Problem requirements: Copy each line below word for word and drop every image.

Material provided:
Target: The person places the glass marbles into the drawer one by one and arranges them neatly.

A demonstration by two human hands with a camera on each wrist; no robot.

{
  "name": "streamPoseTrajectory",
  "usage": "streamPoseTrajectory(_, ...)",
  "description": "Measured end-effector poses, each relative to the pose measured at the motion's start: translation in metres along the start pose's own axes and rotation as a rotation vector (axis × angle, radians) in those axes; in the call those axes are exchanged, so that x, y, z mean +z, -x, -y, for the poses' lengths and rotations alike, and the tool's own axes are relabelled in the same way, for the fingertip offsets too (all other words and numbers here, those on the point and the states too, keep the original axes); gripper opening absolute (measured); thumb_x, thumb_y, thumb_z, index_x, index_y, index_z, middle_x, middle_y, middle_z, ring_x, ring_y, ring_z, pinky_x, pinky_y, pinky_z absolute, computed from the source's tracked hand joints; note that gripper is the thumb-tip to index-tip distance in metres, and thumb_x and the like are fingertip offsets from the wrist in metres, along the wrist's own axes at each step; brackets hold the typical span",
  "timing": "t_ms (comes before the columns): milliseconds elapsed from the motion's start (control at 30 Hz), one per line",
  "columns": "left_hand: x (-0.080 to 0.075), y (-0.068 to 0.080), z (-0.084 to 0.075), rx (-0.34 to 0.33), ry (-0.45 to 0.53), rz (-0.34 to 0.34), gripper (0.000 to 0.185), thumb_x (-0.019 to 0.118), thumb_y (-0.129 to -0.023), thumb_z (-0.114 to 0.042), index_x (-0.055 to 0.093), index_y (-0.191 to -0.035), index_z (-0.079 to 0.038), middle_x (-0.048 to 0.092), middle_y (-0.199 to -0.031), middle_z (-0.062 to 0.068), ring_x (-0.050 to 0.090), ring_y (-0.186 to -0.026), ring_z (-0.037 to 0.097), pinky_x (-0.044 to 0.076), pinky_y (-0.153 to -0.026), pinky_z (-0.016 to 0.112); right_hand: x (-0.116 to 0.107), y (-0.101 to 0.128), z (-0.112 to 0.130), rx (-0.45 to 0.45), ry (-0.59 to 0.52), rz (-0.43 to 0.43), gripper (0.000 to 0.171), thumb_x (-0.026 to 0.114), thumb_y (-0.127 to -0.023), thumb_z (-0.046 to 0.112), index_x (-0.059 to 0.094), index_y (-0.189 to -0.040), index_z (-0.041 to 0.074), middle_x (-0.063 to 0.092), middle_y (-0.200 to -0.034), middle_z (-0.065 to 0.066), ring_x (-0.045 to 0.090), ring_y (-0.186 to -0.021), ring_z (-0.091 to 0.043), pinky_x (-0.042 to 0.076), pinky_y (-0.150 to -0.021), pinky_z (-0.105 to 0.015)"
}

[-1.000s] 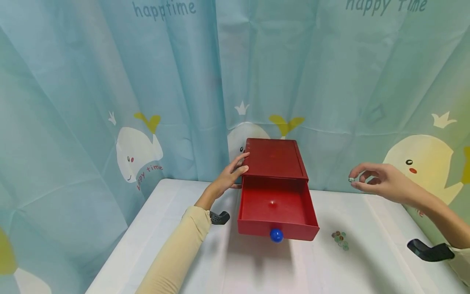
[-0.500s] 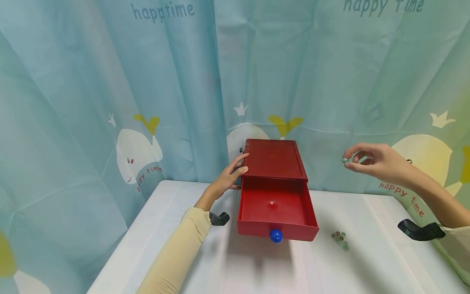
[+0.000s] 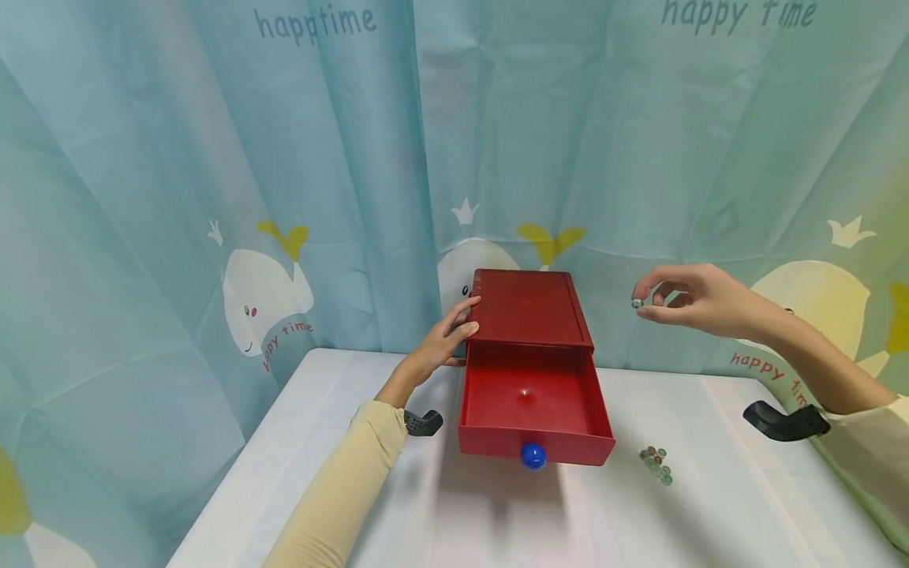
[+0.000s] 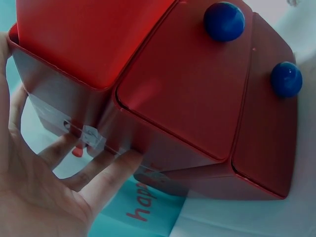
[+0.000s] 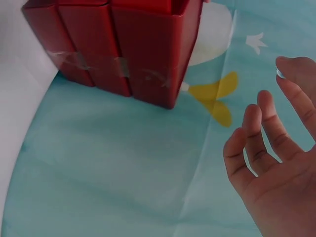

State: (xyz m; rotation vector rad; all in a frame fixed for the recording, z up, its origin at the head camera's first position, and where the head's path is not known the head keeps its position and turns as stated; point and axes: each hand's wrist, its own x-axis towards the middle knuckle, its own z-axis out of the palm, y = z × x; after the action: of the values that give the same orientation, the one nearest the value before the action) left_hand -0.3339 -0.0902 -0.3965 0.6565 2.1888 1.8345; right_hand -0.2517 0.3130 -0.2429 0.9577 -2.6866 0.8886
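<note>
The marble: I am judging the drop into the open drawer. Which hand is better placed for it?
Probably the right hand: it pinches the marble in the air beside the open drawer. The left hand rests flat against the red box, holding nothing.

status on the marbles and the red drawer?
Done: top drawer pulled open; it looks empty. In hand: right hand pinches one marble in the air, right of the box; left hand rests on the box's side. Left: the marble pile on the table.

left hand (image 4: 37, 190) touches red drawer box (image 4: 163, 84); two blue knobs (image 4: 224, 21)
</note>
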Motion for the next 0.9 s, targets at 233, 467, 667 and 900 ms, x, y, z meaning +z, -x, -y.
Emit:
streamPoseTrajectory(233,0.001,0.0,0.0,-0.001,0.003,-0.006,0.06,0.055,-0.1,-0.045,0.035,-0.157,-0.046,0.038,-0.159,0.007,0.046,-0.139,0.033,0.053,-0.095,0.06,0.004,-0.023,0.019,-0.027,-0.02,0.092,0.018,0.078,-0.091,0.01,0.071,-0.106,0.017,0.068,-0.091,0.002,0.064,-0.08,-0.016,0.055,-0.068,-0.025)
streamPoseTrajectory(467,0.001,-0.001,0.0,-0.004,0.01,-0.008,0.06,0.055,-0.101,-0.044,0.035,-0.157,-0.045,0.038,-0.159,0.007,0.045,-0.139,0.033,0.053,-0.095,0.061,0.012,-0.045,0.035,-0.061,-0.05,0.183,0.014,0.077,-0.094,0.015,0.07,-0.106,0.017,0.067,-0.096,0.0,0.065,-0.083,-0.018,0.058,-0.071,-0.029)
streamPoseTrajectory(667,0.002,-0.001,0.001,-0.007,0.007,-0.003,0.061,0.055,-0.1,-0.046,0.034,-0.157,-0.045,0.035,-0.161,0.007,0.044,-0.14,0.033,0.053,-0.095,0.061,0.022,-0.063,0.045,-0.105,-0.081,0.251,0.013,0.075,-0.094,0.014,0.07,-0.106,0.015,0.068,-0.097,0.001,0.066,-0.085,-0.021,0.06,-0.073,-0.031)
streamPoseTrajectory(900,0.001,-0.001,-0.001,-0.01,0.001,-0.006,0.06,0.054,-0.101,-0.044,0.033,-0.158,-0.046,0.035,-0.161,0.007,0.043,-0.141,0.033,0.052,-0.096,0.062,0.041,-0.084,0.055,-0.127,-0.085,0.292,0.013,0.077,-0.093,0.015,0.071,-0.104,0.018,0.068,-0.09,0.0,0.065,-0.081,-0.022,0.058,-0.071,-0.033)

Response area:
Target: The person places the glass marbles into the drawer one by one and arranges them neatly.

A demonstration by two human hands with a camera on each wrist; no robot.

{
  "name": "streamPoseTrajectory",
  "usage": "streamPoseTrajectory(_, ...)",
  "description": "Measured end-effector poses, each relative to the pose measured at the motion's start: translation in metres along the start pose's own axes and rotation as a rotation vector (axis × angle, radians) in those axes; in the call those axes are exchanged, so that x, y, z mean +z, -x, -y, for the poses' lengths and rotations alike, and the tool's own axes are relabelled in the same way, for the fingertip offsets too (all other words and numbers here, those on the point and the states too, keep the original axes); gripper opening absolute (measured); thumb_x, thumb_y, thumb_z, index_x, index_y, index_z, middle_x, middle_y, middle_z, ring_x, ring_y, ring_z, pinky_x, pinky_y, pinky_z absolute, computed from the source's tracked hand joints; note that gripper is the thumb-tip to index-tip distance in metres, and thumb_x and the like are fingertip offsets from the wrist in metres, along the wrist's own axes at each step; brackets hold the typical span",
  "timing": "t_ms (comes before the columns): milliseconds elapsed from the motion's start (control at 30 Hz), one per line",
  "columns": "left_hand: x (-0.080 to 0.075), y (-0.068 to 0.080), z (-0.084 to 0.075), rx (-0.34 to 0.33), ry (-0.45 to 0.53), rz (-0.34 to 0.34), gripper (0.000 to 0.185), thumb_x (-0.019 to 0.118), thumb_y (-0.129 to -0.023), thumb_z (-0.114 to 0.042), index_x (-0.055 to 0.093), index_y (-0.191 to -0.035), index_z (-0.079 to 0.038), middle_x (-0.048 to 0.092), middle_y (-0.199 to -0.031), middle_z (-0.062 to 0.068), ring_x (-0.050 to 0.090), ring_y (-0.186 to -0.026), ring_z (-0.037 to 0.097), pinky_x (-0.044 to 0.076), pinky_y (-0.153 to -0.026), pinky_z (-0.016 to 0.112); right_hand: x (-0.116 to 0.107), y (-0.101 to 0.128), z (-0.112 to 0.130), rx (-0.45 to 0.45), ry (-0.59 to 0.52), rz (-0.43 to 0.43), gripper (0.000 to 0.171), thumb_x (-0.026 to 0.114), thumb_y (-0.127 to -0.023), thumb_z (-0.046 to 0.112), index_x (-0.059 to 0.094), index_y (-0.189 to -0.040), index_z (-0.041 to 0.074), middle_x (-0.063 to 0.092), middle_y (-0.200 to -0.034), middle_z (-0.065 to 0.066), ring_x (-0.045 to 0.090), ring_y (-0.186 to -0.021), ring_z (-0.091 to 0.043), pinky_x (-0.042 to 0.076), pinky_y (-0.150 to -0.021), pinky_z (-0.105 to 0.015)"
}

[-1.000s] 
[-0.500s] 
[+0.000s] 
[+0.000s] 
[+0.000s] 

State: (xyz m; rotation vector rad; all in a frame fixed for the recording, z up, its origin at the head camera's first position, and where the head's path is not known the head keeps its position and turns as stated; point and axes: each hand's wrist, its own x-axis towards the middle knuckle, its own z-axis out of the palm, y = z × x; after the action: of the values that give the same orientation, the one nearest the value before the action) left_hand -0.3339 -0.0902 -0.3965 0.6565 2.1888 1.8345; right_hand -0.2517 0.3130 -0.2429 0.9577 -2.6866 0.8886
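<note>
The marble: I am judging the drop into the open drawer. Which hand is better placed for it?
Probably the right hand: it pinches the marble in the air beside the open drawer. The left hand rests flat against the red box, holding nothing.

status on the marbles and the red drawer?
Done: top drawer pulled open; it looks empty. In hand: right hand pinches one marble in the air, right of the box; left hand rests on the box's side. Left: the marble pile on the table.

left hand (image 4: 37, 190) touches red drawer box (image 4: 163, 84); two blue knobs (image 4: 224, 21)
</note>
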Motion for the next 0.9 s, targets at 233, 467, 667 and 900 ms, x, y, z meaning +z, -x, -y.
Emit:
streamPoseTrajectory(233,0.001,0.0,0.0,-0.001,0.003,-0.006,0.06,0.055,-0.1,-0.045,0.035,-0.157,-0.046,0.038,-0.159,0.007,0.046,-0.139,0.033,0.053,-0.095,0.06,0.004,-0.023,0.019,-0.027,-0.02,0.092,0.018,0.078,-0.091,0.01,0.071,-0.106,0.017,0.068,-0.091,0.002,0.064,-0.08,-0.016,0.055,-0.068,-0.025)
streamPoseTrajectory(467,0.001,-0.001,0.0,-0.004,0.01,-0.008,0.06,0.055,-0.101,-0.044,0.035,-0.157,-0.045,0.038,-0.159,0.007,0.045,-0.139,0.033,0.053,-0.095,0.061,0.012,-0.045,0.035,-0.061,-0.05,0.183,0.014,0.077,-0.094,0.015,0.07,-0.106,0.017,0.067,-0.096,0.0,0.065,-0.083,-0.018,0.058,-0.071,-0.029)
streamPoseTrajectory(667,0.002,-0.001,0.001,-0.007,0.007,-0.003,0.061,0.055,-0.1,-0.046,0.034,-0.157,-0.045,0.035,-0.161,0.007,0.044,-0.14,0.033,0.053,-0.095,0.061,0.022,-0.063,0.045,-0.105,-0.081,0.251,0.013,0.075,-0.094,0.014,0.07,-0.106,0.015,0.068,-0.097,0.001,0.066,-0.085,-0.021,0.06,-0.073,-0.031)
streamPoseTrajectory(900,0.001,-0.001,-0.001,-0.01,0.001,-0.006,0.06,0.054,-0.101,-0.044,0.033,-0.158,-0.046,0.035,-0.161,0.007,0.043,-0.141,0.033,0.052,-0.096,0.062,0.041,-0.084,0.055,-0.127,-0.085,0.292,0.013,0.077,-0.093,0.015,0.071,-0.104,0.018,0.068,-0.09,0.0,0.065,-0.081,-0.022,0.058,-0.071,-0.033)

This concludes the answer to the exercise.